One way deviance regulation interventions have been used to control alcohol consumption is by increasing the use of protective behavioral strategies. Protective behavioral strategies (PBS) are methods that an individual can employ in order to limit the consequences of alcohol use, and include limiting the number of drinks consumed in a session, moderating the manner of drinking, and serious harm reduction, such as having a designated driver. It was found that individuals who believed the use of PBS was high were most influenced by a negative message about those who do not use PBS and that individuals who believed PBS use was low were more influenced by a positive message about those who use PBS. However, this held true only for the manner of drinking strategy, and only influenced behavior when the subject believed in the message.

===Creativity interventions===
Deviance regulation interventions have also been used to influence creativity. This was done by manipulating self guides, which are internalized evaluative standards developed through socialization. There are two types of self guides: ought self-guides, which are representative of attributes that are socially desirable and are performed out of a sense of obligation or social obligation or responsibility, and Ideal self guides, which represent attributes formed more from the individual's desires and personal ambitions. Both of these self-guides are associated with distinct motivational orientations. Ought self-guides, which focus on attributes typically taught through punishment, lead to a prevention-focus, or the avoidance of unwanted outcomes. Conversely, ideal self-guides, which are developed through praise and admiration, lead to a promotion-focus, or the desire to achieve positive outcomes.

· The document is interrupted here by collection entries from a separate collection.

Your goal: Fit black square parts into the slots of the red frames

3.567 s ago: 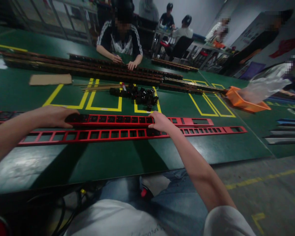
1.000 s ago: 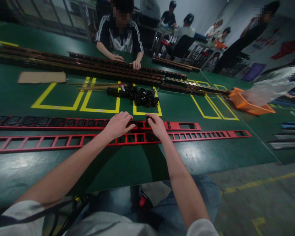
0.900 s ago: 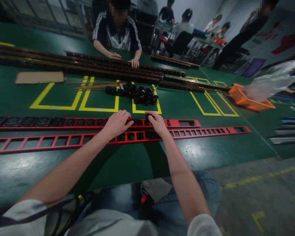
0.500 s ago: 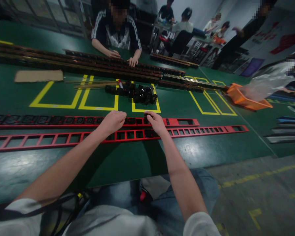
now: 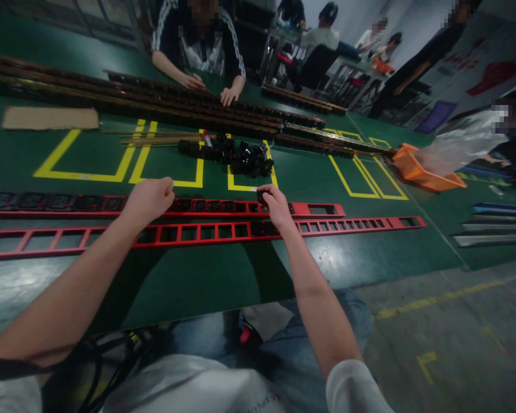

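Note:
Two long red slotted frames lie side by side in front of me. The back frame [image 5: 300, 210] has square black parts [image 5: 61, 202] seated in many of its slots. In the front frame [image 5: 348, 227], most slots visible are unfilled, though a black piece [image 5: 263, 229] sits near my right wrist. My left hand [image 5: 148, 201] is closed in a fist over the back frame; whatever its fingers hold is hidden. Pinched between my right thumb and fingers is a small black part [image 5: 262, 196], just above that frame. My right hand [image 5: 278, 207] hovers near its right end.
Beyond the frames lies a pile of black parts [image 5: 245, 158] beside thin sticks [image 5: 155, 139]. Cardboard [image 5: 49, 118], long dark rails [image 5: 163, 106] and an orange bin [image 5: 421, 169] are farther off. Opposite me, a co-worker's hands [image 5: 230, 94] rest by the rails.
My left hand has moved left along the back frame, uncovering several black parts. My right hand stays near the same slots with its black part. The view has shifted slightly.

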Tool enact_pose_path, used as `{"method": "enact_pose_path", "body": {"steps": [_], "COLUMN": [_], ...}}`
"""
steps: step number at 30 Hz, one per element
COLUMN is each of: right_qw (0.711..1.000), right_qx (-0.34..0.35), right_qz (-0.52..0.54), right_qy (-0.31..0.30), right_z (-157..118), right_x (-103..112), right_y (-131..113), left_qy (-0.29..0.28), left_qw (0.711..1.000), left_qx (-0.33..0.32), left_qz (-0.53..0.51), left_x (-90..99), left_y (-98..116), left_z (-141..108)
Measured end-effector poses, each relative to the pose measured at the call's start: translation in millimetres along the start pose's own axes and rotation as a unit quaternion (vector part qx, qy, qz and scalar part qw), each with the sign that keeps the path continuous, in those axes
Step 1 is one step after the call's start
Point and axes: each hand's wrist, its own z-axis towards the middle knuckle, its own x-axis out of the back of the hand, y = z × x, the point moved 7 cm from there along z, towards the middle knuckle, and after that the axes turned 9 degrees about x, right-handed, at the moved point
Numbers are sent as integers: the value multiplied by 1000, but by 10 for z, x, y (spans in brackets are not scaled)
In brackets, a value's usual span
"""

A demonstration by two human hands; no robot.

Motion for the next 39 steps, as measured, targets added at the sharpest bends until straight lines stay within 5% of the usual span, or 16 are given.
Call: {"method": "enact_pose_path", "body": {"steps": [7,13,23,39], "right_qw": [996,975,975,942], "right_qx": [69,161,108,124], "right_qz": [4,-124,-162,-217], "right_qy": [-55,-88,-106,-226], "right_z": [4,-28,-139,-64], "right_x": [-183,-152,-360,-467], "right_y": [-333,-529,-289,-391], "left_qy": [11,11,12,8], "left_qw": [1000,1000,1000,999], "left_qx": [1,-15,0,10], "left_qz": [-10,-19,-21,-31], "left_x": [18,4,-9,2], "left_y": [-29,-15,-42,-53], "left_z": [-7,-3,11,-4]}}
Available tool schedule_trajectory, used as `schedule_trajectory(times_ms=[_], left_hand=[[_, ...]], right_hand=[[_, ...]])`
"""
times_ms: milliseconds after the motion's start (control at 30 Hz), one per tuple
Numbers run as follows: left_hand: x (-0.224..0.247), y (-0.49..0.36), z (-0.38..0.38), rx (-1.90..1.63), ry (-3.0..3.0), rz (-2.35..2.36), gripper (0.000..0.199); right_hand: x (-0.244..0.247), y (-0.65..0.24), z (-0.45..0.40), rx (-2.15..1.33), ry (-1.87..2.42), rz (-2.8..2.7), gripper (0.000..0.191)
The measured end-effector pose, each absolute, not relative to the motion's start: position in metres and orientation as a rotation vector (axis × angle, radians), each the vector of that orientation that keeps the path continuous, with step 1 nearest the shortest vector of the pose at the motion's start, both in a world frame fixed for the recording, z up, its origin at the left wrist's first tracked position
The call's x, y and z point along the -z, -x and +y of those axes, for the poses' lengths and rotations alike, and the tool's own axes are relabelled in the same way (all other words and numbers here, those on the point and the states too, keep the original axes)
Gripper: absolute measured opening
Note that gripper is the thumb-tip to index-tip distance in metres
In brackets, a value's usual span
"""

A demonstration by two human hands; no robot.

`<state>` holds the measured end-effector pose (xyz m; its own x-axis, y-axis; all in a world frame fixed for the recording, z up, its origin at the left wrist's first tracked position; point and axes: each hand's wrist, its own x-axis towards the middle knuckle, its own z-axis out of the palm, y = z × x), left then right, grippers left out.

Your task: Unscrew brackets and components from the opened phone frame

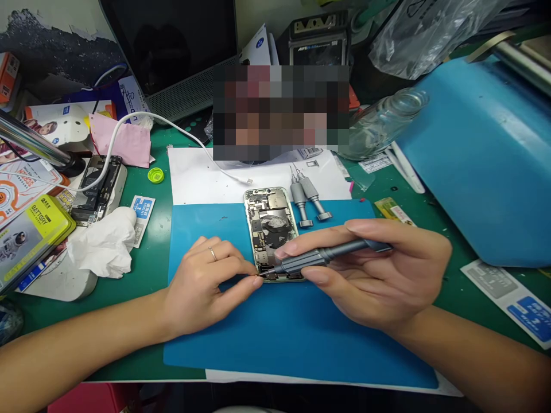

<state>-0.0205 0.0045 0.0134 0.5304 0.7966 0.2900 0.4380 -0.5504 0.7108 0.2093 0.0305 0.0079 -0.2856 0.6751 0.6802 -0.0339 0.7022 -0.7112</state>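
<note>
An opened smartphone (pixel 274 229) lies on the blue mat (pixel 301 338), its inner boards and screws exposed. My right hand (pixel 383 275) is closed round a dark grey precision screwdriver (pixel 310 261), held slanted with its tip down at the phone's lower left corner. At that same corner, the thumb and forefinger of my left hand (pixel 206 281) are pinched together beside the screwdriver tip. Whatever lies between those fingertips is too small to make out. Two more grey screwdrivers (pixel 305 195) rest side by side just right of the phone's upper end.
A white cable (pixel 181 129) ends above the phone. At left are another opened phone (pixel 98 186), a crumpled tissue (pixel 105 241) and a yellow battery box (pixel 38 235). A glass jar (pixel 383 123) and a large blue padded surface (pixel 486 160) stand at right. A monitor (pixel 176 46) is behind.
</note>
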Motion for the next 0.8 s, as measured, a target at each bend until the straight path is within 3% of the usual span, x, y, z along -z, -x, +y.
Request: schedule_trajectory(times_ms=[800], left_hand=[[-0.0144,0.0197,0.0051,-0.796,-2.206,0.994,0.012]], right_hand=[[-0.0083,-0.2090,0.0308,-0.753,0.510,-1.716,0.075]])
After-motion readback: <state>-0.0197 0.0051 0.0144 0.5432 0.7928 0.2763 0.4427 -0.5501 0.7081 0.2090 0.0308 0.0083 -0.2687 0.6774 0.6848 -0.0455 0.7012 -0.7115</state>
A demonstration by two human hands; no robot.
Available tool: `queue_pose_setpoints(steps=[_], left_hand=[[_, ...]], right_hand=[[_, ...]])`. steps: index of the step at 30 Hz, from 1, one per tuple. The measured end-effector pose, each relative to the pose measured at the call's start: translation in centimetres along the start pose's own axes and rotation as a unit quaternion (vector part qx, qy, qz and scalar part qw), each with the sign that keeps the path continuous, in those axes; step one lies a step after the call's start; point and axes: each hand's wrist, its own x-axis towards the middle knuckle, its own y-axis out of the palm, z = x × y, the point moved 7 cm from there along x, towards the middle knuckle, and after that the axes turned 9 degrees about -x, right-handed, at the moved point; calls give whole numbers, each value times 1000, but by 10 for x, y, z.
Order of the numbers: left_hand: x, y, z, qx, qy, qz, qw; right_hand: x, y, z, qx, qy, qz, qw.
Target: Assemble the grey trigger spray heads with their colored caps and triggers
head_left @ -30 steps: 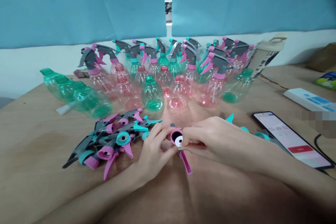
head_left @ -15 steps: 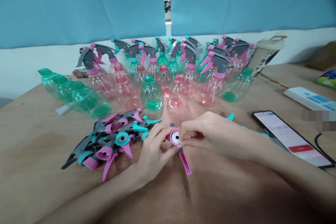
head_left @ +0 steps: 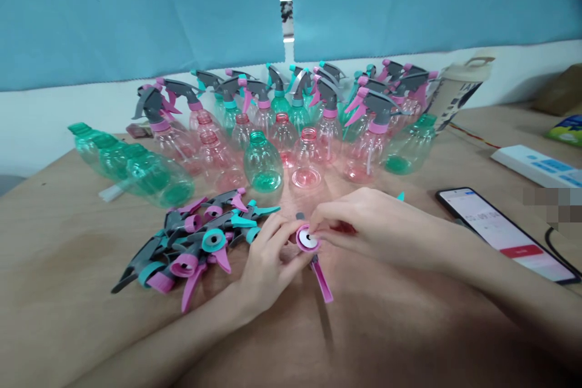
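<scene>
My left hand (head_left: 273, 257) is closed around a grey and pink spray head (head_left: 322, 282), whose collar faces up and whose pink trigger points toward me. A white disc (head_left: 307, 239) with a dark centre hole lies inside the pink collar and looks slightly tilted. The fingertips of my right hand (head_left: 350, 224) are pinched together at the disc's right edge, partly hiding it. Left of my hands lies a pile of loose spray heads (head_left: 184, 265), pink, teal and grey.
Behind my hands stand several pink bottles (head_left: 307, 160) and green bottles (head_left: 262, 163), many at the back with spray heads on. Green bottles (head_left: 150, 173) stand at left. On the right are a phone (head_left: 504, 227), a white power strip (head_left: 536, 163) and a tumbler (head_left: 457, 94).
My right fingertips have shifted slightly at the collar, and the white disc now sits more tilted. My left hand keeps its hold. The view has moved a little.
</scene>
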Motion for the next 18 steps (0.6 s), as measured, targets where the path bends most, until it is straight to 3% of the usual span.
queue_pose_setpoints(steps=[10, 18], left_hand=[[0, 0, -4, 26, 27, -3, 999], [-4, 4, -9, 49, 47, 20, 998]], right_hand=[[-6, 8, 14, -164, 9, 7, 986], [-4, 16, 22, -182, -6, 11, 983]])
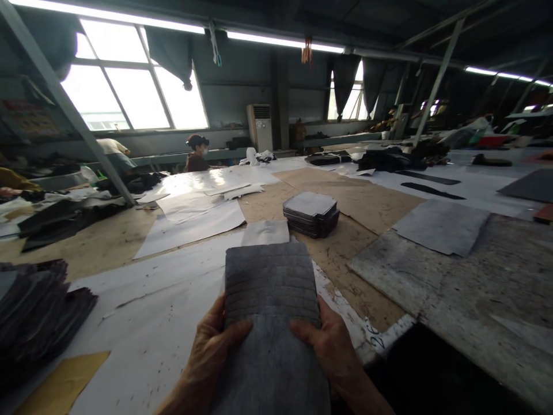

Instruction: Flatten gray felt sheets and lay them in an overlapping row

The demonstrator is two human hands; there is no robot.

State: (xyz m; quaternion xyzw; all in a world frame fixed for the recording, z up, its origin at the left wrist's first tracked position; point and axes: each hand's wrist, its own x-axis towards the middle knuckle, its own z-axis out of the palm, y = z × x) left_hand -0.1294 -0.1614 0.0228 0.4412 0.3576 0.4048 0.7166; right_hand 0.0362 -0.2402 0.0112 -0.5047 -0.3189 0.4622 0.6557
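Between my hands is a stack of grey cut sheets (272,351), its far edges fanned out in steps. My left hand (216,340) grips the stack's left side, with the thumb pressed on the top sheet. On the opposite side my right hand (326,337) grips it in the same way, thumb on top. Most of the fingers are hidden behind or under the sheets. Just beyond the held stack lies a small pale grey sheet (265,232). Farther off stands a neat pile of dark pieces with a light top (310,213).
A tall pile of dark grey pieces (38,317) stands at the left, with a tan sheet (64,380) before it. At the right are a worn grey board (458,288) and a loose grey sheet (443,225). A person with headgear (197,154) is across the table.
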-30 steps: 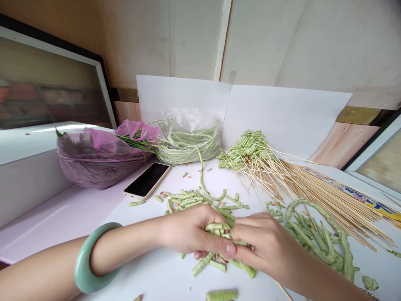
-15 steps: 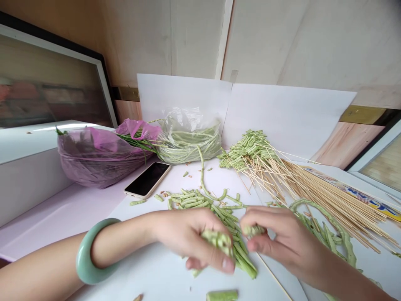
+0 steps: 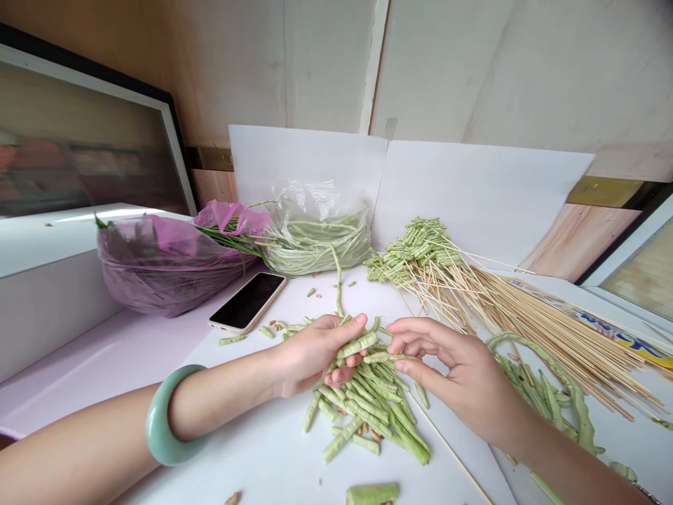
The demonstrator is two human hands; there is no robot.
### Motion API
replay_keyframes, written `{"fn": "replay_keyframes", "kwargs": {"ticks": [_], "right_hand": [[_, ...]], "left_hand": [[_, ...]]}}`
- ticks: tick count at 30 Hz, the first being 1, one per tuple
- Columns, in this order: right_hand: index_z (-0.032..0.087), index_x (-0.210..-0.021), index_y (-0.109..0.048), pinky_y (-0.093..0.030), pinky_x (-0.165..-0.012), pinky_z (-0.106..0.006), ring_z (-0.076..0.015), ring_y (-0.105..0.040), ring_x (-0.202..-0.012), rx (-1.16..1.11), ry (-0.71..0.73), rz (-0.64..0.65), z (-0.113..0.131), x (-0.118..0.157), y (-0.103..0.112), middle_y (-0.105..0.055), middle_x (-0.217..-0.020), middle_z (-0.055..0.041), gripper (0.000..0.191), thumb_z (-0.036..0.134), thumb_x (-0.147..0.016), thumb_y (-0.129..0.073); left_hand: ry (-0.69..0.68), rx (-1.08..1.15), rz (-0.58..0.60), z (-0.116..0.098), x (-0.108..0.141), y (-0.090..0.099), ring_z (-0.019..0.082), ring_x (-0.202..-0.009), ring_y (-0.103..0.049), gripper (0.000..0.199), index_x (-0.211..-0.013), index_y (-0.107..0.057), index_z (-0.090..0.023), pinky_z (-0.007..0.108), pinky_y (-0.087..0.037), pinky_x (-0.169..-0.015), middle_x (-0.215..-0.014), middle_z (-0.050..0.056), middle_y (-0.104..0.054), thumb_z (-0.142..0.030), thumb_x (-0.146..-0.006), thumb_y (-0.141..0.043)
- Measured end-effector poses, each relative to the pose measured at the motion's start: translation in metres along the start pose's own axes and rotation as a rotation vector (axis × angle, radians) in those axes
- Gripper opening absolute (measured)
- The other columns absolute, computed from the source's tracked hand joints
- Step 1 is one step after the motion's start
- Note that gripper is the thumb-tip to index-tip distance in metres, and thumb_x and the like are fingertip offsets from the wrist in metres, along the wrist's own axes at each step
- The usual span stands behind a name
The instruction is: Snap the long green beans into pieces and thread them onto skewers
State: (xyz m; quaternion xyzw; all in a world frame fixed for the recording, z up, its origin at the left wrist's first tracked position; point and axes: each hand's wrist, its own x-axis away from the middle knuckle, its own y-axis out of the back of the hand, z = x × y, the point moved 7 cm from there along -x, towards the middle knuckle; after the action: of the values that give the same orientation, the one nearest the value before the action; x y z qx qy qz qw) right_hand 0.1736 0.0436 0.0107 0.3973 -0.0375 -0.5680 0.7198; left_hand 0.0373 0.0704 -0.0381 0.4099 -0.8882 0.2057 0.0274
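Between the hands, a cut long-bean piece point(image 3: 379, 357) lies sideways, pinched by the right hand point(image 3: 455, 372), the left hand point(image 3: 310, 358) curled around others.

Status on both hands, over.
Left hand gripping cut long-bean pieces. Right hand pinching a bean piece. Bean pile below; loose bamboo skewer alongside.
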Motion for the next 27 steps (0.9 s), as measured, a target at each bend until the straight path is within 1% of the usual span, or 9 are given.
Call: {"fn": "replay_keyframes", "kwargs": {"ticks": [4, 7, 10, 12, 16, 20, 22, 24, 27], "right_hand": [[0.027, -0.097, -0.062, -0.057, -0.068, -0.024, -0.0164, -0.072, -0.078, -0.075, -0.054, 0.006, 0.004, 0.002, -0.006, -0.076, -0.084, 0.0017, 0.020, 0.016, -0.080, -0.064], [0.028, -0.095, -0.061, -0.056, -0.068, -0.021, -0.0138, -0.072, -0.075, -0.017, 0.020, 0.011, 0.013, 0.003, -0.011, -0.074, -0.081, 0.0050, 0.025, 0.009, -0.079, -0.063], [0.028, -0.097, -0.057, -0.055, -0.064, -0.021, -0.0112, -0.070, -0.067, 0.056, 0.151, -0.068, 0.021, 0.006, -0.011, -0.067, -0.091, 0.0032, 0.030, 0.006, -0.078, -0.061], [0.027, -0.099, -0.053, -0.055, -0.059, -0.021, -0.0109, -0.069, -0.065, 0.083, 0.201, -0.106, 0.024, 0.008, -0.010, -0.059, -0.098, 0.0008, 0.031, 0.005, -0.078, -0.059], [0.025, -0.096, -0.048, -0.056, -0.057, -0.021, -0.0107, -0.067, -0.063, 0.063, 0.205, -0.115, 0.023, 0.008, -0.012, -0.052, -0.093, 0.0005, 0.025, 0.007, -0.081, -0.056], [0.024, -0.093, -0.049, -0.054, -0.058, -0.022, -0.0116, -0.065, -0.062, 0.115, 0.198, -0.139, 0.022, 0.009, -0.011, -0.056, -0.085, 0.0012, 0.022, 0.008, -0.079, -0.055], [0.024, -0.088, -0.051, -0.050, -0.055, -0.022, -0.0127, -0.062, -0.059, 0.184, 0.146, -0.097, 0.017, 0.008, -0.012, -0.058, -0.074, 0.0031, 0.016, 0.011, -0.079, -0.056], [0.023, -0.075, -0.050, -0.041, -0.049, -0.022, -0.0122, -0.053, -0.052, 0.246, 0.088, -0.006, 0.011, 0.007, -0.016, -0.052, -0.061, 0.0055, 0.013, 0.014, -0.082, -0.057], [0.022, -0.057, -0.037, -0.028, -0.043, -0.023, -0.0099, -0.036, -0.046, 0.233, 0.093, 0.155, 0.013, 0.007, -0.021, -0.035, -0.052, 0.0076, 0.034, 0.020, -0.086, -0.055]], "left_hand": [[0.031, -0.005, 0.024, 0.003, 0.000, -0.005, 0.001, -0.035, -0.035, 0.050, -0.064, -0.051, -0.013, 0.017, -0.017, -0.037, -0.053, -0.007, -0.044, -0.059, -0.074, -0.066], [0.014, -0.089, 0.075, 0.003, 0.002, -0.011, 0.003, -0.035, -0.038, 0.052, -0.063, -0.050, -0.014, 0.017, -0.024, -0.037, -0.051, -0.006, -0.046, -0.063, -0.074, -0.064], [-0.032, -0.254, 0.101, 0.001, 0.004, -0.014, 0.005, -0.037, -0.041, 0.053, -0.063, -0.050, -0.015, 0.018, -0.031, -0.038, -0.048, -0.006, -0.045, -0.066, -0.076, -0.059], [-0.042, -0.362, 0.103, 0.001, 0.005, -0.014, 0.005, -0.038, -0.042, 0.050, -0.068, -0.051, -0.016, 0.017, -0.032, -0.039, -0.048, -0.007, -0.044, -0.065, -0.078, -0.058], [-0.080, -0.551, 0.085, 0.000, 0.008, -0.012, 0.008, -0.044, -0.046, 0.044, -0.082, -0.059, -0.016, 0.018, -0.032, -0.040, -0.053, -0.006, -0.046, -0.059, -0.076, -0.064], [-0.061, -0.534, 0.080, 0.001, 0.008, -0.013, 0.007, -0.047, -0.047, 0.044, -0.084, -0.061, -0.015, 0.019, -0.039, -0.042, -0.062, -0.004, -0.053, -0.055, -0.071, -0.071], [-0.022, -0.458, 0.097, 0.002, 0.008, -0.014, 0.006, -0.045, -0.045, 0.043, -0.082, -0.061, -0.014, 0.019, -0.040, -0.042, -0.062, -0.004, -0.055, -0.053, -0.069, -0.074], [-0.006, -0.379, 0.118, 0.002, 0.009, -0.016, 0.005, -0.043, -0.042, 0.040, -0.076, -0.059, -0.014, 0.018, -0.035, -0.040, -0.059, -0.005, -0.053, -0.051, -0.069, -0.075], [-0.053, -0.372, 0.223, -0.003, 0.014, -0.024, 0.004, -0.045, -0.034, 0.037, -0.064, -0.053, -0.015, 0.018, -0.027, -0.041, -0.052, -0.007, -0.044, -0.045, -0.077, -0.070]]}}
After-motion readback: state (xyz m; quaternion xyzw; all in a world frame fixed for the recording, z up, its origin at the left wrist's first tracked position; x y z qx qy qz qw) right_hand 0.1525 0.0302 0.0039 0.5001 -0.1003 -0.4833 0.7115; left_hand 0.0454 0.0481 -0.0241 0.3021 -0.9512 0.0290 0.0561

It has been generally observed that individuals high in promotion-focus are more likely to show flexible and creative thinking patterns. Therefore, researchers believed that situations that activate promotion-focus should result in greater creativity. It was found that those who put a high emphasis on social obligation had less desire to be creative, and therefore manipulation of the salience of ought self-guides inhibited creative output while manipulation of ideal self-guides increased creative output. Furthermore, priming of promotion-focus lead subjects led to more novel answers on a word association test. However, it is believed that these results came from an increase in creative expression, not creative ability, as the boost to creative output vanished among speeded trials.

===Other uses===
A deviance regulation intervention has been used in various other scenarios in order to encourage flu immunization, condom use, as well as prospectively for the discouragement of cigarette smoke.